Together, "Bikaneri" and "NHH 44" were the only genetically-modified varieties of the Bt cotton developed through government-funded research to provide cheaper alternatives to poor farmers, while numerous other privately-developed varieties crowd India's royalty-driven Rs 2,000-crore cotton seed market.

Much of the flak is being heaped on UAS scientist BM Khadi, one of the lead scientists involved in the research. He headed the Central Institute for Cotton Research, Nagpur, until May 2008 and it was during his tenure that NHH 44 was initiated. He is also part of India's biotech regulator, pointing to a potential conflict of interest. Khadi could not reached for comments.

However, what were deemed to be original products, involving heavy government investment, have turned out to be not entirely indigenous.

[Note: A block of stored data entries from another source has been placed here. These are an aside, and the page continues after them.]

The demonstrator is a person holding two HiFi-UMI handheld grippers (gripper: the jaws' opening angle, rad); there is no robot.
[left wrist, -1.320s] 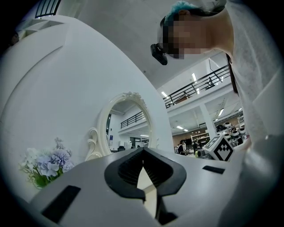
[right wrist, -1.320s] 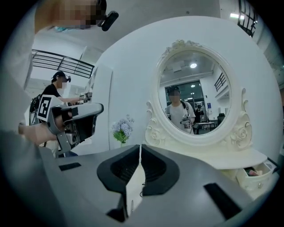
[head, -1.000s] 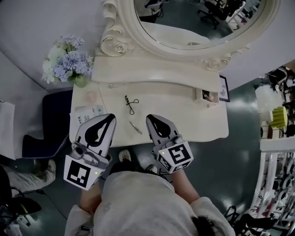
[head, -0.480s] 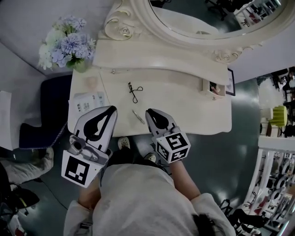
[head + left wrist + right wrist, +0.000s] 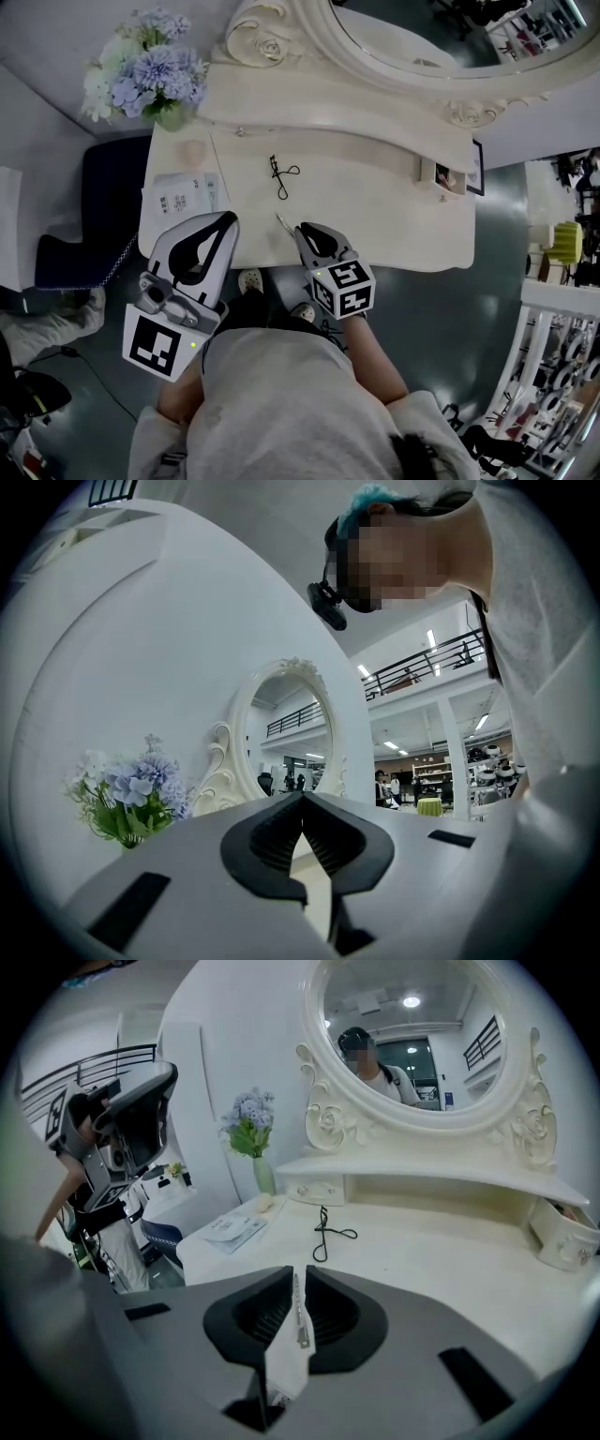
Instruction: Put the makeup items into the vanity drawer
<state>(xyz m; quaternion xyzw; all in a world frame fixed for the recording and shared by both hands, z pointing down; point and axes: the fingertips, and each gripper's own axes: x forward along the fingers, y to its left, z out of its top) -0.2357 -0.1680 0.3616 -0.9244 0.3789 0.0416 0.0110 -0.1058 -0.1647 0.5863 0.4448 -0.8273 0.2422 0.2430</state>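
white vanity table, oval mirror at its back. left gripper hangs over the front-left corner, jaw tips meeting, empty. right gripper is at the front edge, jaws a narrow slit apart. eyelash curler lies mid-table, long axis roughly front to back. slim metal tool lies near the front edge on a diagonal, far end pointing toward the curler, near end inside the right gripper's slit; it is thinner than the gap, and contact with the pads cannot be told.
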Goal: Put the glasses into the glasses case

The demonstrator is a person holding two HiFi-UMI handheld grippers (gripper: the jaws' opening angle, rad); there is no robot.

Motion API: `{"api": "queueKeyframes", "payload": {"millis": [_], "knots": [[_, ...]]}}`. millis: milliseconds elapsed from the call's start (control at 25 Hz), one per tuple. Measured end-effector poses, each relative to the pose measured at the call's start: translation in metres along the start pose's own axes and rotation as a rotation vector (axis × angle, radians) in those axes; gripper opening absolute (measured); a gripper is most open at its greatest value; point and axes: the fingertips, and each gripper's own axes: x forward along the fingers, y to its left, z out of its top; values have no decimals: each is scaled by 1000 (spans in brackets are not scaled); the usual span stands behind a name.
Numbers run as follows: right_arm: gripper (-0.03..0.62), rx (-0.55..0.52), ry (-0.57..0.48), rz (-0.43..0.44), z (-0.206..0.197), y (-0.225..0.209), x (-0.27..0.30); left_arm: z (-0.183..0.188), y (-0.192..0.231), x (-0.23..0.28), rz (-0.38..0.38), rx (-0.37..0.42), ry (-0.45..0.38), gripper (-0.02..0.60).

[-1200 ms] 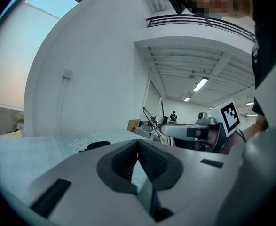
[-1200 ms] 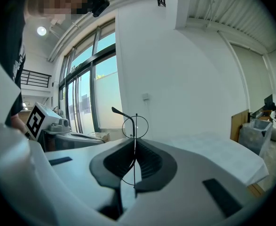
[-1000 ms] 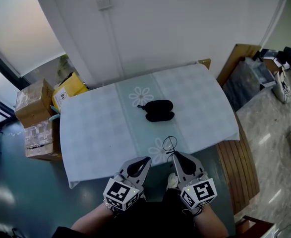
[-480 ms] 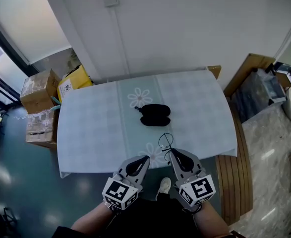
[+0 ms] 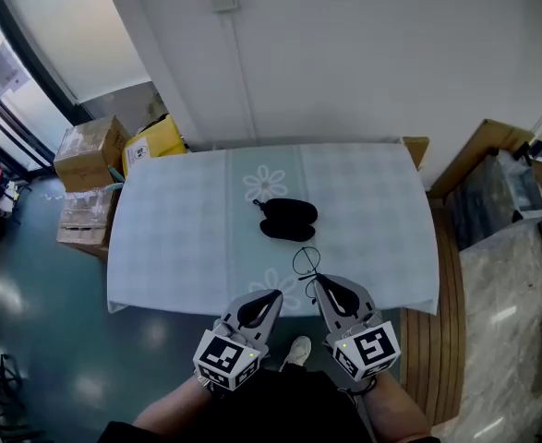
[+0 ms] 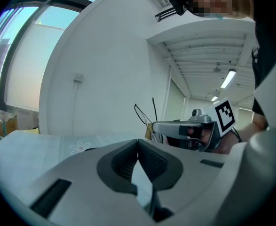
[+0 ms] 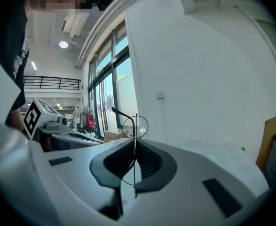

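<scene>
I read the pale blue checked tablecloth [image 5: 178,220] as having white daisy prints along a greener middle strip. The oval glasses case [image 5: 288,220] is plain black. The thin wire-framed glasses [image 5: 306,261] look black, though the rim is too fine to be sure. The left gripper [image 5: 271,294] and right gripper [image 5: 318,281] are grey (their cubes bear black-and-white square markers). One carton [image 5: 157,143] is bright yellow, the cardboard boxes [image 5: 90,150] brown, the glossy floor [image 5: 30,284] dark teal.
</scene>
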Motion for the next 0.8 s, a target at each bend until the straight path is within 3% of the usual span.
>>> {"api": "queueKeyframes", "payload": {"millis": [400, 800], "knots": [[31, -18, 30, 63, -3, -11, 12, 3, -1, 11, 31, 0, 17, 26], [31, -47, 84, 70, -11, -20, 44, -4, 19, 22, 6, -13, 35, 26]]}}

Relying on Monsanto's technology could have possible because its intellectual property rights protection of 15 years had ended, freeing violators from legal tangles, sources said.

The Indian Council of Agricultural Research's "network programme on transgenics" had a budgetary provision of R100 crore in the XI Plan.

The revelations have led critics opposed to GM crops to question government funding for technologies that are suspect. "This puts a question mark on whether capabilities to produce 'indigenous' GM crops exist, not that we want these," Kavitha Kuruganti, who represents the Alliance for Sustainable & Holistic Agriculture, said.